Re: NOT ENFORCED constraint feature

From: Ashutosh Bapat <ashutosh(dot)bapat(dot)oss(at)gmail(dot)com>
To: Peter Eisentraut <peter(at)eisentraut(dot)org>
Cc: Álvaro Herrera <alvherre(at)alvh(dot)no-ip(dot)org>, Isaac Morland <isaac(dot)morland(at)gmail(dot)com>, Amul Sul <sulamul(at)gmail(dot)com>, jian he <jian(dot)universality(at)gmail(dot)com>, PostgreSQL-development <pgsql-hackers(at)postgresql(dot)org>, Joel Jacobson <joel(at)compiler(dot)org>, Suraj Kharage <suraj(dot)kharage(at)enterprisedb(dot)com>
Subject: Re: NOT ENFORCED constraint feature
Date: 2025-02-13 05:34:10
Message-ID: CAExHW5uNhnBdgncoFFq2hjf3ykAMtebbRjGxr3SxTf+Nb0uO9Q@mail.gmail.com
Views: Raw Message | Whole Thread | Download mbox | Resend email
Thread:
Lists: pgsql-hackers

On Wed, Feb 12, 2025 at 8:15 PM Peter Eisentraut <peter(at)eisentraut(dot)org> wrote:
>
> On 12.02.25 12:13, Álvaro Herrera wrote:
> > On 2025-Feb-12, Ashutosh Bapat wrote:
> >
> >> I have been asking a different question: What's the use of
> >> not-enforced constraints if we don't allow VALID, NOT ENFORCED state
> >> for them?
> >
> > That's a question for the SQL standards committee. They may serve
> > schema documentation purposes, for example.

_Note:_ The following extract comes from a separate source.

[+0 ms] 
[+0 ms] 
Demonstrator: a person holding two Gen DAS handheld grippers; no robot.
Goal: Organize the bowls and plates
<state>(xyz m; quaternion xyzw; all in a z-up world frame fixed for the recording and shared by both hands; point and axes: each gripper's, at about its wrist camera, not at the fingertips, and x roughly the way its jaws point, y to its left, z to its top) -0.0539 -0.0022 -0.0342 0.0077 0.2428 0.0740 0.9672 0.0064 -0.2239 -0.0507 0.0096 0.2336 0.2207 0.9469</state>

> > https://www.postgresql.eu/events/pgconfeu2024/schedule/session/5677-exploring-postgres-databases-with-graphs/
> >
> >> OTOH, consider an application which "knows" that the constraint is
> >> valid for the data (either because of checks at application level, or
> >> because the data was replicated from some other system where the
> >> cosntraints were applied). It's a natural ask to use the constraints
> >> for, say optimization, but don't take unnecessary overhead of
> >> validating them. VALID, NOT ENFORCED state helps in such a scenario.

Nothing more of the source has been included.